** ACTIVITY **
After locating the line that contains "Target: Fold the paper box" in the data below, set down exactly that line and each one after it through the line that contains "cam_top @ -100", and nothing more.

(DATA SHOWN Opens)

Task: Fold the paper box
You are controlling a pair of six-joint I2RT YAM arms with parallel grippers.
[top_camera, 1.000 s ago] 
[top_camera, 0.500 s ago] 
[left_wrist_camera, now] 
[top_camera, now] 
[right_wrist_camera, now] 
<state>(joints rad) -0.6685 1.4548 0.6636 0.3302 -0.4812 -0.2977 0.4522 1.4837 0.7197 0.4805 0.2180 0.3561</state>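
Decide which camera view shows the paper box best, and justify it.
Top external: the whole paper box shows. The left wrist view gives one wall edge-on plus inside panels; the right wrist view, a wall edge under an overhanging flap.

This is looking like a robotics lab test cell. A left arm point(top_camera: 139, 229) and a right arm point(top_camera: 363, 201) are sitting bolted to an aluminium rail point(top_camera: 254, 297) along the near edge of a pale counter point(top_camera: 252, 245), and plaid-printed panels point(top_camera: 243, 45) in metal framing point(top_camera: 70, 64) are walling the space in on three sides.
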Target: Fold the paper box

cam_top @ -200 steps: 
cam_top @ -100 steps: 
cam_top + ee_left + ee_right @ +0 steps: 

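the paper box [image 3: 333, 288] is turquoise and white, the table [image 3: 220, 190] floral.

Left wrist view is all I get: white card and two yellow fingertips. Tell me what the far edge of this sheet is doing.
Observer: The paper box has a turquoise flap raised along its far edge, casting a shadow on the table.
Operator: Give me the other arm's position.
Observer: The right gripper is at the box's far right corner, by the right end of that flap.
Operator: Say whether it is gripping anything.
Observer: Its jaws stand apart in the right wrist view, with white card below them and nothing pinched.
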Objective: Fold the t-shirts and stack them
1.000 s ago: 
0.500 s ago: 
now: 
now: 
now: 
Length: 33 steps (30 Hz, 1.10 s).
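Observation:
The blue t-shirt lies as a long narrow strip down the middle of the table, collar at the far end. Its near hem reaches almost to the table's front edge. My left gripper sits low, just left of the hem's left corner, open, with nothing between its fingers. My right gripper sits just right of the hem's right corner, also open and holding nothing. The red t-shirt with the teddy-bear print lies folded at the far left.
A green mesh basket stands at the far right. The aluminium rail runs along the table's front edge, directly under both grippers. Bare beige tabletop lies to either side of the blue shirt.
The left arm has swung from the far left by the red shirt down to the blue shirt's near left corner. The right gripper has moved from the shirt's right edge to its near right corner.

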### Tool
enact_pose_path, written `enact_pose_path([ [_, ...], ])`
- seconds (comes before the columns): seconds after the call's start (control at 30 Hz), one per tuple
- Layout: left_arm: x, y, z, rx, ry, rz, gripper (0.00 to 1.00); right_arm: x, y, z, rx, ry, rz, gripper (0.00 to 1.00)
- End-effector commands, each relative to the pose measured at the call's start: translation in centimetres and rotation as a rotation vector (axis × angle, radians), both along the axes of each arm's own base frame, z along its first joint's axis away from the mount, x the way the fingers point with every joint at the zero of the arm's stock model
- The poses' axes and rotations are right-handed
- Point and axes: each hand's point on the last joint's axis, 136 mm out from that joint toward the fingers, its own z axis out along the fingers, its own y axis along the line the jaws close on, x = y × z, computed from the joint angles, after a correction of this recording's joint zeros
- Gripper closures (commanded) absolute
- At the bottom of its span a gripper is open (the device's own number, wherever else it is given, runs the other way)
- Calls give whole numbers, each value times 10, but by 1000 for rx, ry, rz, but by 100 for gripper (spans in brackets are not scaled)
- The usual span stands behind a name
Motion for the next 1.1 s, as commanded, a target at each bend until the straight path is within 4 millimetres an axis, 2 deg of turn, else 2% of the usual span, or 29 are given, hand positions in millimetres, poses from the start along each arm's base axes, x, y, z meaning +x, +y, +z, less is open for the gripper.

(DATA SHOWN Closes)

** RESPONSE FOR THIS EXERCISE **
Target: Fold the paper box

cam_top @ -200 steps: 
cam_top @ -100 steps: 

Response complete; there is no more output.